To come to that conclusion, university researchers have developed 4 different scenarios: a "business as usual" diet in which you maintain the current trends in terms of diet, one in which the meat is limited to 300 grams per week increasing the intake of fruits and vegetables, one strictly vegetarian diet and one vegan diet.

According to the last one, it allows to reach the greatest "gain" in terms of lives saved, mostly for minor cardiovascular diseases but also for cancers and obesity-related diseases, would precisely consist of the choice of a totally vegetable diet (no animal derivatives), followed by the vegetarian diet (7.4 million deaths spared).

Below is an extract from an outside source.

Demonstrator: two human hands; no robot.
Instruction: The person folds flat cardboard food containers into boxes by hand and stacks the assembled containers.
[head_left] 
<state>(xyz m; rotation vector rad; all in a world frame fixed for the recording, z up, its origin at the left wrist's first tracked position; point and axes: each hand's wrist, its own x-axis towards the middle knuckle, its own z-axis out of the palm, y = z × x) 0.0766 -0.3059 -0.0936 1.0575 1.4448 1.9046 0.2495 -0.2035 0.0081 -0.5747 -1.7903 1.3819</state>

According to the opinion of the academic researchers, the veg choices (vegan or vegetarian) would also lead to the the greatest benefits in terms of reducing emissions, by 63% for the vegetarian diet and 70% for the vegan diet, while the "moderately carnivorous" would reduce them by 30%. In addition, there would be an economic benefit for health systems up to one million dollars a year.

However, a study by the Cornell University, the "1000 genomes project", would prove that being a vegetarian is not at all an arbitrary choice and doesn't depend on the individual opinions nor the tastes, but was a consequence of the genes.
Researchers have in fact made two populations comparasisons: a mostly vegetarian diet (Pune, India), the other one purely carnivorous (Kansas, USA), conducting the first detective-evolutionary work on the subject.
According to the study results, the habit of a vegetarian diet would thus lead, in the course of evolution, to a change in the DNA, an adaptation that would allow to exploit at the best this type of regime.

In other words, the "green" diet would be written in our genes.[1]